### PROBLEM TO SOLVE
Set down the whole listing below exactly. The pictures stay out.
DATA SECTION START
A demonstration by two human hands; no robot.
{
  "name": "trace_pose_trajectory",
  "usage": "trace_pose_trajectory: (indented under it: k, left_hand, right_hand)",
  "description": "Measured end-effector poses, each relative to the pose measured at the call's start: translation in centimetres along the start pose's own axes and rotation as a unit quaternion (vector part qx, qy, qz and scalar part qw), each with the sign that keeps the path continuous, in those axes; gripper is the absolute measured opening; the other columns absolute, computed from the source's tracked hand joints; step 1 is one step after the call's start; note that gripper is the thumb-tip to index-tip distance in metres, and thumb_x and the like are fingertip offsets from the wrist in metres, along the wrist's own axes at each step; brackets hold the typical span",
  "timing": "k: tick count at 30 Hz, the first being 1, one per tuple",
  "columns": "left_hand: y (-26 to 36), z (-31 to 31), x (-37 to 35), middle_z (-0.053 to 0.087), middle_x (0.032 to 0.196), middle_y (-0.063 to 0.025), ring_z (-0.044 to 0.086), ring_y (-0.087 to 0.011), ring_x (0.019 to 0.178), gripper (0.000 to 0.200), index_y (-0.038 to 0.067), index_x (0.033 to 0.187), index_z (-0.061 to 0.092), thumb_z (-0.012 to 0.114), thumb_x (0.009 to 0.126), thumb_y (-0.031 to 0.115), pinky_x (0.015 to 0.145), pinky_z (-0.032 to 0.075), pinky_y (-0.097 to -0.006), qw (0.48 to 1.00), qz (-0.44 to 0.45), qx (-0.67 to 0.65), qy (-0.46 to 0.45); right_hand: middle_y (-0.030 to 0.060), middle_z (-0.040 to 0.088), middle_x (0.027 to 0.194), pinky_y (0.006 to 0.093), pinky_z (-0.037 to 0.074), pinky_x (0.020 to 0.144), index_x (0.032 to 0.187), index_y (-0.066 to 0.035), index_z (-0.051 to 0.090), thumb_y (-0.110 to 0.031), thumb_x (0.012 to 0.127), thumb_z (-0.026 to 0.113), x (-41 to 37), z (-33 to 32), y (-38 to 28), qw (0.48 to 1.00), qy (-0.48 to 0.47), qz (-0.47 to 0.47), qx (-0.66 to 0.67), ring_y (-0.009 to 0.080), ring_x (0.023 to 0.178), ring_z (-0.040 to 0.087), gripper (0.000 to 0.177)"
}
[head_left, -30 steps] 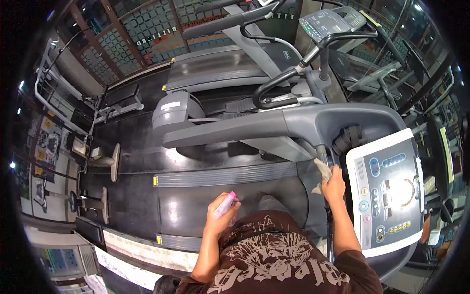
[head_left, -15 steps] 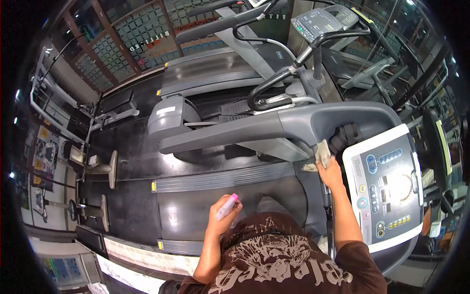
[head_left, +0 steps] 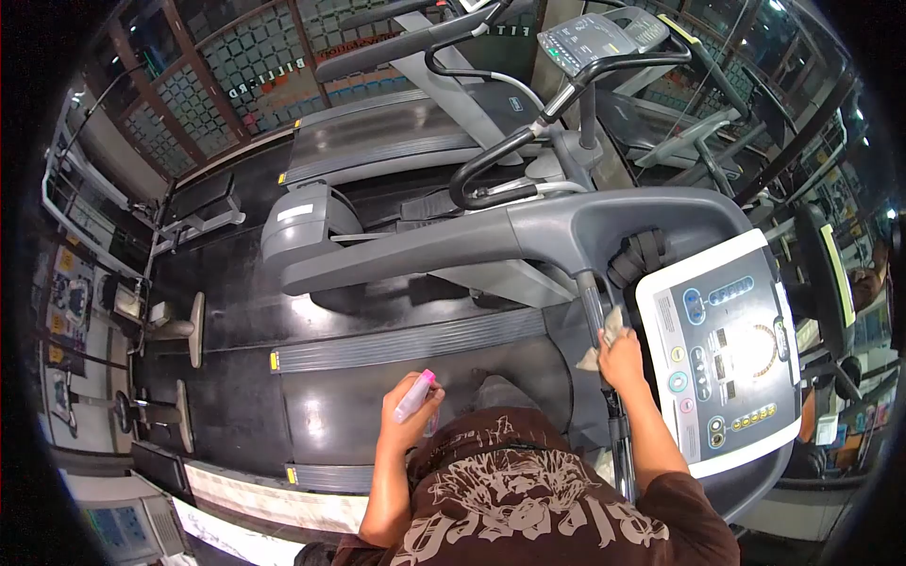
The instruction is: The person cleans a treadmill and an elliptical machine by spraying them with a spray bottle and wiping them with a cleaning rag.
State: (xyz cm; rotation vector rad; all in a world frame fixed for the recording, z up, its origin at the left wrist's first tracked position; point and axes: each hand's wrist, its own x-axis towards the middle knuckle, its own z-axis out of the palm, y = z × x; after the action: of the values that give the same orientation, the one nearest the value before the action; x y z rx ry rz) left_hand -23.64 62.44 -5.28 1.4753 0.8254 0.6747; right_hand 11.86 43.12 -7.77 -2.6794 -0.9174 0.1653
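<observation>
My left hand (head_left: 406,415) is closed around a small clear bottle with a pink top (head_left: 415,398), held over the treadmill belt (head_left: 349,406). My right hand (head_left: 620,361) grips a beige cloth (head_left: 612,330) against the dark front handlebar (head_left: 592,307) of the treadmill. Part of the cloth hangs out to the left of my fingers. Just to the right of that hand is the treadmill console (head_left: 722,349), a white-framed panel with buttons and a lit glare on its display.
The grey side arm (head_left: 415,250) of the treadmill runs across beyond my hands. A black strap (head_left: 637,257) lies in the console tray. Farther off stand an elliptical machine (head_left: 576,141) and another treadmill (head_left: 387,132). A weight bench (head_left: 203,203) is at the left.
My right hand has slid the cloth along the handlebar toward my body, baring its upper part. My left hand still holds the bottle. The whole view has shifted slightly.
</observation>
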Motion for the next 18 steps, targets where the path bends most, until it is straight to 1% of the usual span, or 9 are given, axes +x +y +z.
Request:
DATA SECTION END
### COMPLETED EXERCISE
A demonstration by two human hands; no robot.
{
  "name": "trace_pose_trajectory",
  "usage": "trace_pose_trajectory: (indented under it: k, left_hand, right_hand)",
  "description": "Measured end-effector poses, each relative to the pose measured at the call's start: translation in centimetres along the start pose's own axes and rotation as a unit quaternion (vector part qx, qy, qz and scalar part qw), each with the sign that keeps the path continuous, in those axes; gripper is the absolute measured opening; the other columns absolute, computed from the source's tracked hand joints; step 1 is one step after the call's start; note that gripper is the thumb-tip to index-tip distance in metres, and thumb_x and the like are fingertip offsets from the wrist in metres, along the wrist's own axes at each step; brackets hold the typical span",
  "timing": "k: tick count at 30 Hz, the first being 1, one per tuple",
  "columns": "left_hand: y (-26 to 36), z (-31 to 31), x (-37 to 35), middle_z (-0.053 to 0.087), middle_x (0.032 to 0.196), middle_y (-0.063 to 0.025), ring_z (-0.044 to 0.086), ring_y (-0.087 to 0.011), ring_x (0.019 to 0.178), gripper (0.000 to 0.200), index_y (-0.038 to 0.067), index_x (0.033 to 0.187), index_z (-0.061 to 0.092), thumb_z (-0.012 to 0.114), thumb_x (0.009 to 0.126), thumb_y (-0.031 to 0.115), pinky_x (0.015 to 0.145), pinky_z (-0.032 to 0.075), pinky_y (-0.097 to -0.006), qw (0.48 to 1.00), qz (-0.44 to 0.45), qx (-0.67 to 0.65), qy (-0.46 to 0.45); right_hand: middle_y (-0.030 to 0.060), middle_z (-0.040 to 0.088), middle_x (0.027 to 0.194), pinky_y (0.006 to 0.093), pinky_z (-0.037 to 0.074), pinky_x (0.020 to 0.144), index_x (0.032 to 0.187), index_y (-0.066 to 0.035), index_z (-0.051 to 0.090), thumb_y (-0.110 to 0.031), thumb_x (0.012 to 0.127), thumb_z (-0.026 to 0.113), x (-41 to 37), z (-33 to 32), y (-38 to 28), qw (0.48 to 1.00), qy (-0.48 to 0.47), qz (-0.47 to 0.47), qx (-0.66 to 0.67), ring_y (-0.009 to 0.080), ring_x (0.023 to 0.178), ring_z (-0.040 to 0.087), gripper (0.000 to 0.177)"
}
[head_left, -30 steps] 
[head_left, -15 steps] 
[head_left, +0 steps] 
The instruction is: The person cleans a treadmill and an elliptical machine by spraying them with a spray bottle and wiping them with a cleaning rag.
State: (xyz cm; rotation vector rad; all in a world frame fixed for the recording, z up, its origin at the left wrist's first tracked position; point and axes: each hand's wrist, its own x-axis towards the middle knuckle, its own z-axis out of the palm, y = z × x; after the action: of the values that give the same orientation, the one nearest the value before the action; x y z rx ry rz) left_hand -23.64 62.44 -5.28 1.4753 0.8254 0.6747; right_hand 11.86 43.12 -7.77 -2.6794 -0.9174 0.1653
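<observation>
My left hand (head_left: 406,415) is closed around a small clear bottle with a pink top (head_left: 415,398), held over the treadmill belt (head_left: 349,406). My right hand (head_left: 620,361) grips a beige cloth (head_left: 612,330) against the dark front handlebar (head_left: 592,307) of the treadmill. Part of the cloth hangs out to the left of my fingers. Just to the right of that hand is the treadmill console (head_left: 722,349), a white-framed panel with buttons and a lit glare on its display.
The grey side arm (head_left: 415,250) of the treadmill runs across beyond my hands. A black strap (head_left: 637,257) lies in the console tray. Farther off stand an elliptical machine (head_left: 576,141) and another treadmill (head_left: 387,132). A weight bench (head_left: 203,203) is at the left.
My right hand has slid the cloth along the handlebar toward my body, baring its upper part. My left hand still holds the bottle. The whole view has shifted slightly.
</observation>
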Motion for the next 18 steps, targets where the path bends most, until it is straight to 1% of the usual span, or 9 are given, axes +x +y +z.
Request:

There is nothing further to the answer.